CN109447133B - SVR algorithm-based method for eliminating position information outliers - Google Patents

Abstract

The invention discloses a method for eliminating position information outliers based on an SVR algorithm. And then constructing an SVR regression model and determining parameters of the SVR model to be constructed. And then, calculating the relative position of the AUV by a pure distance method and substituting the condition parameters of the AUV at the current moment into the SVR model to obtain position prediction. And finally, determining whether the calculated position value is a wild value or not by setting the confidence level, if the difference value is greater than the set confidence level, rejecting the current calculated value, and returning to calculate the position value at the next moment, otherwise, keeping the value. The invention realizes the preprocessing of position measurement data in underwater sound positioning, reduces the error generated by a outlier and is beneficial to the subsequent filtering processing.

Description

SVR algorithm-based method for eliminating position information outliers

Technical Field

The invention relates to the field of a method for removing position information outliers, in particular to a method for removing position information outliers based on an SVR algorithm.

Background

The pure distance method in the USBL system carries out position information resolving and positioning by measuring distances at a plurality of positions and combining AUV course information.
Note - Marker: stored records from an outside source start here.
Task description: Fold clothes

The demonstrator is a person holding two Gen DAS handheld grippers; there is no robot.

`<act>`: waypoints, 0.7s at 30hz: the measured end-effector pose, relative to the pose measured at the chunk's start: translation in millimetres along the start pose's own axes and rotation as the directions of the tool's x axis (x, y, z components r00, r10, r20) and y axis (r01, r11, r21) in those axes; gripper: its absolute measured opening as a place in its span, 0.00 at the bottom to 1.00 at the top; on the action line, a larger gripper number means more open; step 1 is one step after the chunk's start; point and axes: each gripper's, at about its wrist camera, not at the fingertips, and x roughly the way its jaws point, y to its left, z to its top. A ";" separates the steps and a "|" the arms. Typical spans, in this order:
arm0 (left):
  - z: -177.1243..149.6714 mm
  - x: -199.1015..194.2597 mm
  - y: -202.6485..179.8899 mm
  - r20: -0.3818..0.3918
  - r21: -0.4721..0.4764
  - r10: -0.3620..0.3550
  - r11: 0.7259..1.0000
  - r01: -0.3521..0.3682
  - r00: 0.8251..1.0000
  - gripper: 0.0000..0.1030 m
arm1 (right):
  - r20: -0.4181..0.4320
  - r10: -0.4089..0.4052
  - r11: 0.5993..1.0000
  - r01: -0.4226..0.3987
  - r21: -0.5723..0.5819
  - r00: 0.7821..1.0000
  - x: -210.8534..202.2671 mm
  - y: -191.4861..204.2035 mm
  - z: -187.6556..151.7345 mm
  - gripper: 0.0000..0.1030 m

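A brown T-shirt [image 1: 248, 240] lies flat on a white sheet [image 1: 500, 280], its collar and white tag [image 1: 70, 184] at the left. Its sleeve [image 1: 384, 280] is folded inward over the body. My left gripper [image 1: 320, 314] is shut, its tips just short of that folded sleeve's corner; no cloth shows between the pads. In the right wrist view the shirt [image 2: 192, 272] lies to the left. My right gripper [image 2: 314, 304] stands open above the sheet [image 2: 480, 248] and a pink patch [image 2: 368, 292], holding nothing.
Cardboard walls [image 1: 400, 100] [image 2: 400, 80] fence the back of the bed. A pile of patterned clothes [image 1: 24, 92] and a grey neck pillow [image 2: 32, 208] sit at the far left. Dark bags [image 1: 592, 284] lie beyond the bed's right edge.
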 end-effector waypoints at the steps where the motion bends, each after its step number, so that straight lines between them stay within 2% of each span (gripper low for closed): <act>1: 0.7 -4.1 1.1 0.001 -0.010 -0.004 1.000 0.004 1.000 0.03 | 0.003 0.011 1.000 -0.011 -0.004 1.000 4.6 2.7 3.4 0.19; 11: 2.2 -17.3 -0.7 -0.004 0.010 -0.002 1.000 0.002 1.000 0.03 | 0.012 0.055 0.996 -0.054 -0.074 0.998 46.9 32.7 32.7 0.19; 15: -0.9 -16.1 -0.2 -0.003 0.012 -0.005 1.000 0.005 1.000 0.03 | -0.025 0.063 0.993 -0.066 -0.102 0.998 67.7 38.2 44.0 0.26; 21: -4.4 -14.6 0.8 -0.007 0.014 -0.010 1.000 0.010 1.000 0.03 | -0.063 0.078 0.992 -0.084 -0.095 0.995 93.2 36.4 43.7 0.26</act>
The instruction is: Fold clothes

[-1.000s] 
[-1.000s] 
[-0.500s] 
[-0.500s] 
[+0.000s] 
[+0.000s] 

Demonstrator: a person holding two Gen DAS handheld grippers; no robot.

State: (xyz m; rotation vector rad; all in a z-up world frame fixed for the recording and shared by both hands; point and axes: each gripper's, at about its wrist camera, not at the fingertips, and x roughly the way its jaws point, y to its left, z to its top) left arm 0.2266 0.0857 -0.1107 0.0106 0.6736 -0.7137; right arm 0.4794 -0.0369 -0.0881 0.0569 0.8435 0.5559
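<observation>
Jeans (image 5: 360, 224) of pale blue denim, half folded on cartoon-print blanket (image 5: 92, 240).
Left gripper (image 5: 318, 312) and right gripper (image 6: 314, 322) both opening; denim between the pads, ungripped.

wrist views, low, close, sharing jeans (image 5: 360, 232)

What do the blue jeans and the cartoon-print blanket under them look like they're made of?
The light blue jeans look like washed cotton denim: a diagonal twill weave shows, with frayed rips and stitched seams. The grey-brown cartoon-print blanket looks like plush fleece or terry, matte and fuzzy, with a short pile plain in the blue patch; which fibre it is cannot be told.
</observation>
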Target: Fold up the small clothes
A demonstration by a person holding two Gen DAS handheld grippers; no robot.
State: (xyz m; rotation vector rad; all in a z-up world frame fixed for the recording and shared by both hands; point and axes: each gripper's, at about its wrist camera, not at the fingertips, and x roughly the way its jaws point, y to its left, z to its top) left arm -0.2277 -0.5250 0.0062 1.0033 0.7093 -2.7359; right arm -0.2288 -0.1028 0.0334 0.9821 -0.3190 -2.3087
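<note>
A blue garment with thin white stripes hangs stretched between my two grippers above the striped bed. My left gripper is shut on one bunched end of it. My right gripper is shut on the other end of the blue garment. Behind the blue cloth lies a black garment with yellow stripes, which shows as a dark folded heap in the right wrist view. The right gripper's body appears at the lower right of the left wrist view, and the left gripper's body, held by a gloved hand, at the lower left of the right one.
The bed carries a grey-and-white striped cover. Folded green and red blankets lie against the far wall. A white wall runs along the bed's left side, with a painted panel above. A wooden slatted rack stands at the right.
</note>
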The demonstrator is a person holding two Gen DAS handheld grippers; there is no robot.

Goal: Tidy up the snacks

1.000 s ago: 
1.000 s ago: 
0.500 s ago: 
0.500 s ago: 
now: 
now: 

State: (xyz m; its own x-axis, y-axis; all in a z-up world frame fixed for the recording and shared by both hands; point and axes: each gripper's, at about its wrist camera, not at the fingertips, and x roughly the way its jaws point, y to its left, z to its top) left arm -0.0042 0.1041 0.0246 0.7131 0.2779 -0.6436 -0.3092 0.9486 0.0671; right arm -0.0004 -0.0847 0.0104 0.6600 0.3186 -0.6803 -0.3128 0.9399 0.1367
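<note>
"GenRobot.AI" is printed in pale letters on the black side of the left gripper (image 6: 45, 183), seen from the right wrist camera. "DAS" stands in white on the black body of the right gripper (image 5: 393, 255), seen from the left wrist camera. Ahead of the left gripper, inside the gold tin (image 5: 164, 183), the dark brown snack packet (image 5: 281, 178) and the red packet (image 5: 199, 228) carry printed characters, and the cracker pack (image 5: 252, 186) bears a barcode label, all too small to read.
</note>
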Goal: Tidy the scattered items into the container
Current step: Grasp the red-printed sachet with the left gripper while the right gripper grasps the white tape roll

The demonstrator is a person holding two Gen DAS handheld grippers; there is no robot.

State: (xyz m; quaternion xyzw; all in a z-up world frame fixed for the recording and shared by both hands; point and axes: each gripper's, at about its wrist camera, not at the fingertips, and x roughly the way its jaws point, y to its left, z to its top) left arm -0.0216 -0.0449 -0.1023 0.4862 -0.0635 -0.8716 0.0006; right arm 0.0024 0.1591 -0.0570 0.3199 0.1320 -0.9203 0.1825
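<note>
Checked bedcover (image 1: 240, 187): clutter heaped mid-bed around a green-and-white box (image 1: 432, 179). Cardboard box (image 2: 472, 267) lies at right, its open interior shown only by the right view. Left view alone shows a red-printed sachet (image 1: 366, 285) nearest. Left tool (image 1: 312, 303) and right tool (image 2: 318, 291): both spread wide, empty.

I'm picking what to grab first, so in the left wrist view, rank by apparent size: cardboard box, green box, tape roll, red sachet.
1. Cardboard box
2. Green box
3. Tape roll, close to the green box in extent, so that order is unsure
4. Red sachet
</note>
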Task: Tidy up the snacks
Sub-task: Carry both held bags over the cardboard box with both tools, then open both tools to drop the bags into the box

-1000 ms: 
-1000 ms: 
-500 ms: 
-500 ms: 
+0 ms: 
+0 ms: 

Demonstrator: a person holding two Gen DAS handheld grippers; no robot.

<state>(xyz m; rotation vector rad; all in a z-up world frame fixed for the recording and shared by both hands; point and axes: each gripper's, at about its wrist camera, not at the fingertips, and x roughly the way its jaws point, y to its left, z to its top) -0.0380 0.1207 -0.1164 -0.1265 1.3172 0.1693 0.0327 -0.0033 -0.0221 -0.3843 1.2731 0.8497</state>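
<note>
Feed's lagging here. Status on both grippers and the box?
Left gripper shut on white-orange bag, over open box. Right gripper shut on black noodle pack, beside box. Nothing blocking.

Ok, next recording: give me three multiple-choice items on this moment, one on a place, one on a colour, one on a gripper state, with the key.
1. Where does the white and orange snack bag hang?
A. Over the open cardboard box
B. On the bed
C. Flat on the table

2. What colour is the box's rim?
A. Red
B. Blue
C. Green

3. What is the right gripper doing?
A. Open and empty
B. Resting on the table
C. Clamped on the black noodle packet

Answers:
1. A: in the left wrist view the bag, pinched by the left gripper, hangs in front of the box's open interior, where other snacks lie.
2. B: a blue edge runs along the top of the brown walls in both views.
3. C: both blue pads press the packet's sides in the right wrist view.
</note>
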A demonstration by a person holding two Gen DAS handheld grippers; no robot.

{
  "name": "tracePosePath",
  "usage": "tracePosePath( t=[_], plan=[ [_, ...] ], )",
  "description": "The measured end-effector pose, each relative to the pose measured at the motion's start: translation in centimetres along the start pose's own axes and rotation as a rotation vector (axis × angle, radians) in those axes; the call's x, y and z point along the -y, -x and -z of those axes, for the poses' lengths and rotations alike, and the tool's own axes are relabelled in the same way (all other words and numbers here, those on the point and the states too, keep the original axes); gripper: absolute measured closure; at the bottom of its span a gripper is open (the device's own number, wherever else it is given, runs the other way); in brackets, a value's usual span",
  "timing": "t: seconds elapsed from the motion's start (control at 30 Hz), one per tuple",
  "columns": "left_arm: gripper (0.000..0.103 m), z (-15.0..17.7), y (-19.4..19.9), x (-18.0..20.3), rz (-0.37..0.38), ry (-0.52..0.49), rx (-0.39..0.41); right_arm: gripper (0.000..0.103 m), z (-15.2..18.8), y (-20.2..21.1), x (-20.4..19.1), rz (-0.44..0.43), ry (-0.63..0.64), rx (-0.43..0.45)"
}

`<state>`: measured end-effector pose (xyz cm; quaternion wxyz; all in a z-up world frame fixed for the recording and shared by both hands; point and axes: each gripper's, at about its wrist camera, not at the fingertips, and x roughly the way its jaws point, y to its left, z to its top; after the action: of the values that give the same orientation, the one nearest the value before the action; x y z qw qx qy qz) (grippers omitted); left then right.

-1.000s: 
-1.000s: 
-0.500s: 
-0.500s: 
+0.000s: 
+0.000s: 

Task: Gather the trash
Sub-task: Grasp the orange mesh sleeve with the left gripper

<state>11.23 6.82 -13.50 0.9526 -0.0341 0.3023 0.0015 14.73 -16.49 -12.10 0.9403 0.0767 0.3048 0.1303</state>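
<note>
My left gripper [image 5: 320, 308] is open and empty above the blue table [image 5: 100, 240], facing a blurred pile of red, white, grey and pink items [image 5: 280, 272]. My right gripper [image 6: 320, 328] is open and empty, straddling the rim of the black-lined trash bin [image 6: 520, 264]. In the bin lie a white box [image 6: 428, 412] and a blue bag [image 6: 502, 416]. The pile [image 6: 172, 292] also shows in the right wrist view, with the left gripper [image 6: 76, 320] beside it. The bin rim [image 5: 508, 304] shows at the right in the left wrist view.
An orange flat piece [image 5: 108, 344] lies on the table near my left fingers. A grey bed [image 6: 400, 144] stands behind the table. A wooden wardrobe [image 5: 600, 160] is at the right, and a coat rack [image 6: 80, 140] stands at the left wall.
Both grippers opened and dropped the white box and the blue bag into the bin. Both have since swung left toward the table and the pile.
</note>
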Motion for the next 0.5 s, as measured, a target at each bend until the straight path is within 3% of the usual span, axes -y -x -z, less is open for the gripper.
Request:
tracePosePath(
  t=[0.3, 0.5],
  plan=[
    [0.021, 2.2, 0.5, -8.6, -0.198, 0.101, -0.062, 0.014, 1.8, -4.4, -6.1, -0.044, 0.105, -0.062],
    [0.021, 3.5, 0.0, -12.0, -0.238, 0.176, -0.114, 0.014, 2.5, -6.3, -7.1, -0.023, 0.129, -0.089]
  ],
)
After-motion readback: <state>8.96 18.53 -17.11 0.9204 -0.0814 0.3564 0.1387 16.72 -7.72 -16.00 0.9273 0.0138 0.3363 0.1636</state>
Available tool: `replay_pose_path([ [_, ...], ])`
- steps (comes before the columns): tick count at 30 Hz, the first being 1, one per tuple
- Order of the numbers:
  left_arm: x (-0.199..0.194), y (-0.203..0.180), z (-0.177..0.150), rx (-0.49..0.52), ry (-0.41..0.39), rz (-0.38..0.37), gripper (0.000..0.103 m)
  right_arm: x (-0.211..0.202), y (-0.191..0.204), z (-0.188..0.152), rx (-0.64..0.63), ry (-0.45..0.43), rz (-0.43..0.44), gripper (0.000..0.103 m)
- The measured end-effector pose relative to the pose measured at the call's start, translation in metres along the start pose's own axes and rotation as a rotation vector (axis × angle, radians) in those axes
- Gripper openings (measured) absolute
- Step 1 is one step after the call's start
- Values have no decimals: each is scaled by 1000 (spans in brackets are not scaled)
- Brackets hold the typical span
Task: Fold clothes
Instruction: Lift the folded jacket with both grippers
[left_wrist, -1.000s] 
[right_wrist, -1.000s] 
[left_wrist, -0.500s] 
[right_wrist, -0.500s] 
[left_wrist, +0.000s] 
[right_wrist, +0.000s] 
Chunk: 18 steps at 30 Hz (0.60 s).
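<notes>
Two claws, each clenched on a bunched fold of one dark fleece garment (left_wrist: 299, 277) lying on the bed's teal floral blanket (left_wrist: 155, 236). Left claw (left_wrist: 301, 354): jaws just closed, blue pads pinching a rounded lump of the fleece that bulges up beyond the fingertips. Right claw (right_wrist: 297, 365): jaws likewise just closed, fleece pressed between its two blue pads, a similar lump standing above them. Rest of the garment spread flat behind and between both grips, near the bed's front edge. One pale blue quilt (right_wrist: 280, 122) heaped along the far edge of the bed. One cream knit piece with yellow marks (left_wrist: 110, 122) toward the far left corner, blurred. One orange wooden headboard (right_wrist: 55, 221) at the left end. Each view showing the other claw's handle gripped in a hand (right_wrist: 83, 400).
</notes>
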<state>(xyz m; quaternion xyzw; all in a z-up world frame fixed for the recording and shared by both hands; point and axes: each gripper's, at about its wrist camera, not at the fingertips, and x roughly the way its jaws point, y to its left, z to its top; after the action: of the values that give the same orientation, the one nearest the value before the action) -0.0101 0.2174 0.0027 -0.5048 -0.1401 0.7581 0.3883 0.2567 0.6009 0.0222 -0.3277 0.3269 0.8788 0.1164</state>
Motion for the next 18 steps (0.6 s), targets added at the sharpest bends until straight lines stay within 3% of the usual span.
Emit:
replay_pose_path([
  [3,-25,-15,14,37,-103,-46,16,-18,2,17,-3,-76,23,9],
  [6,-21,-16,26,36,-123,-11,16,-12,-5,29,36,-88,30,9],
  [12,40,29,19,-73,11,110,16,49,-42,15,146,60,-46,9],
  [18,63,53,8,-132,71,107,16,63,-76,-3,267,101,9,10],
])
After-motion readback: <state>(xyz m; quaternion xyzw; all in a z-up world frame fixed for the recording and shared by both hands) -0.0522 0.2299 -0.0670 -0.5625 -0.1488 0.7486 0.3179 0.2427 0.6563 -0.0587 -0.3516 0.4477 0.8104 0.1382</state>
The initial position p of the AUV, the vertical distance d between the AUV and the underwater sound source emitter, the course speed v and the course angle of the AUV

To make a real-time solution to the position of the AUV. When positioning is carried out by the USBL, positioning errors are inevitably generated due to the influence of factors such as underwater noise, reverberation, sound propagation multi-path effect, Doppler effect and sound velocity nonlinear distribution, so that the AUV navigation positioning accuracy is influenced. Sometimes 1% to 5% or even as much as 10% to 20% of the data severely shifts the true target value and becomes outliers.

In practical engineering application, when a pure distance method is used for positioning and resolving the AUV, due to the reasons of a measurement system or data transmission and the like, outliers can appear in measured data, if the outliers are not screened, the outliers can be directly applied to Kalman filtering for correction, errors existing in state estimation cannot be corrected, but the filter system can be unstable, and filtering divergence can be caused in serious cases. Therefore, the measurement information is preprocessed, and the positioning error and the filtering divergence caused by the outlier can be reduced.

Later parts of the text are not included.